Он остановился в снегу, доходившем до колен, и, подняв голову, заговорил. Он заговорил о свободе и дружбе, о прогрессе, мире, братстве и вселенской любви; он говорил о людях, совместно трудящихся и пытающихся раскрыть, наконец, смысл и тайну мира; он говорил о культуре, искусстве, музыке, школах, университетах, соборах, книгах и красоте… Внезапно Янеку показалось, что Добранский не говорит, а поет. Он стоял в снегу в своем черном кожаном плаще, из-под которого выглядывала военная гимнастерка, с портупеей, узкоплечий, а глаза горели такой надеждой и радостью, что его красивое лицо светилось; подняв руки, он непрестанно и столь оживленно жестикулировал, что, по контрасту, холодная неподвижность обледенелых деревьев вокруг, казалось, несла на себе печать насмешливой враждебности. Он не говорил, а пел. Он пел, и в его вдохновенном голосе звенела сила и красота всех бессмертных песен человечества.

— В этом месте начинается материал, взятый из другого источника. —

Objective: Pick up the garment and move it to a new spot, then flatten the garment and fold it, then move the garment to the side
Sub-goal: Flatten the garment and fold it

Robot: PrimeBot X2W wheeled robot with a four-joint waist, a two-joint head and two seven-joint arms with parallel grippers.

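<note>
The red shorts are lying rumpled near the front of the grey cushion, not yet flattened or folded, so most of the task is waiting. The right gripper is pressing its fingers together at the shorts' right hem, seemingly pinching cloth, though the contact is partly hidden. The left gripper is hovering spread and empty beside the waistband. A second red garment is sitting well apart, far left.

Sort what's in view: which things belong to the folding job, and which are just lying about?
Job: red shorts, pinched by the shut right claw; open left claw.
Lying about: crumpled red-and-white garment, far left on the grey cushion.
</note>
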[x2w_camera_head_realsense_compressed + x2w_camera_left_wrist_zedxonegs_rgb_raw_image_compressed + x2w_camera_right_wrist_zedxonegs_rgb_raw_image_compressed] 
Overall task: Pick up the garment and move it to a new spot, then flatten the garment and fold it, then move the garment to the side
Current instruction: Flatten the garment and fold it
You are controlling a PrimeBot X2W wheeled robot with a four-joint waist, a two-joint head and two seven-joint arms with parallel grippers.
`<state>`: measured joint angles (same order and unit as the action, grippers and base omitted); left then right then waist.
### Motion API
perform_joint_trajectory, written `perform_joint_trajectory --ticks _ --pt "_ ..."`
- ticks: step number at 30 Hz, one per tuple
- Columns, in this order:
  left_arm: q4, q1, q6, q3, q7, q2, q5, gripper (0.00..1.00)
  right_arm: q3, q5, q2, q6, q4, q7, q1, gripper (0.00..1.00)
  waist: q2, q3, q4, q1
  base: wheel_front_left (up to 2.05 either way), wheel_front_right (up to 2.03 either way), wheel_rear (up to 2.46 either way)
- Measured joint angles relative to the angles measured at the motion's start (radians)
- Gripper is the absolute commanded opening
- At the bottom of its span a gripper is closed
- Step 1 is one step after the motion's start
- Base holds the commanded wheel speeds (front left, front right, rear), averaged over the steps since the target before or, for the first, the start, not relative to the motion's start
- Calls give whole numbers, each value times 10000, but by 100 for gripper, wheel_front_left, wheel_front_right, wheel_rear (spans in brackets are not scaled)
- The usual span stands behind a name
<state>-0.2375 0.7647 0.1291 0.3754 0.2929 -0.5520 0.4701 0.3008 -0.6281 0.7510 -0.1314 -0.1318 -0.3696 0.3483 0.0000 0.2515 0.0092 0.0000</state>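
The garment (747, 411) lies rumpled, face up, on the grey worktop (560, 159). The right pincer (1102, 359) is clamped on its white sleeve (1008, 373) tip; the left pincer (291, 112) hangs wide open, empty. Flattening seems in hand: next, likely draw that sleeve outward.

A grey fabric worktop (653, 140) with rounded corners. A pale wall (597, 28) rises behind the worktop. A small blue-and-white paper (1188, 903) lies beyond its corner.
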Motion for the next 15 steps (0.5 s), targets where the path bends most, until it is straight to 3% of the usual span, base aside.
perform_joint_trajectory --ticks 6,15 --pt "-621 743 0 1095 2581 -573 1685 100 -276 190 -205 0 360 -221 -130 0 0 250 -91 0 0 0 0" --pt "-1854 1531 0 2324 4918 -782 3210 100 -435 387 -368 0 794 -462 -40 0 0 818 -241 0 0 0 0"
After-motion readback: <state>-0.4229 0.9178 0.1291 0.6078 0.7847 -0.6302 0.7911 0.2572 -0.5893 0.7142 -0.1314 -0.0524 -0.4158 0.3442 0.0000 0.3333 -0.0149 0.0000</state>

— Никогда больше не будет войн, американцы и русские братски объединят свои усилия и построят новый, счастливый мир, из которого навсегда будут изгнаны боязнь и страх. Вся Европа станет единой и свободной; и наступит такое плодотворное и творческое духовное возрождение, о котором человек не мечтал даже в самые возвышенные минуты…

«Сколько соловьев, — думал Янек, — пело вот так в ночи, на протяжении веков? Сколько доверчивых и вдохновенных людей-соловьев погибло с этой вечной и чудесной песнью на устах? Сколько их еще умрет в холоде и страданиях, в презрении, ненависти и одиночестве, до того, как сбудется обещание их упоительных голосов? Сколько еще веков? Сколько рождений, сколько смертей? Сколько молитв и грез, сколько соловьев? Сколько слез и песен, сколько голосов в ночи? Сколько соловьев?»

Янеку было всего лишь пятнадцать, на десять лет меньше, чем его другу, но внезапно его охватило горячее, заботливое, почти отеческое чувство к этому студенту, и он боялся показаться ироничным, боялся напустить на себя снисходительный, умудренный опытом вид. Он старался не улыбнуться, не пожать плечами, не спросить его горько: «Сколько соловьев?»

Он положил руку студенту на плечо и тихо сказал ему:

— Пошли. Они ждут нас и, наверно, уже волнуются.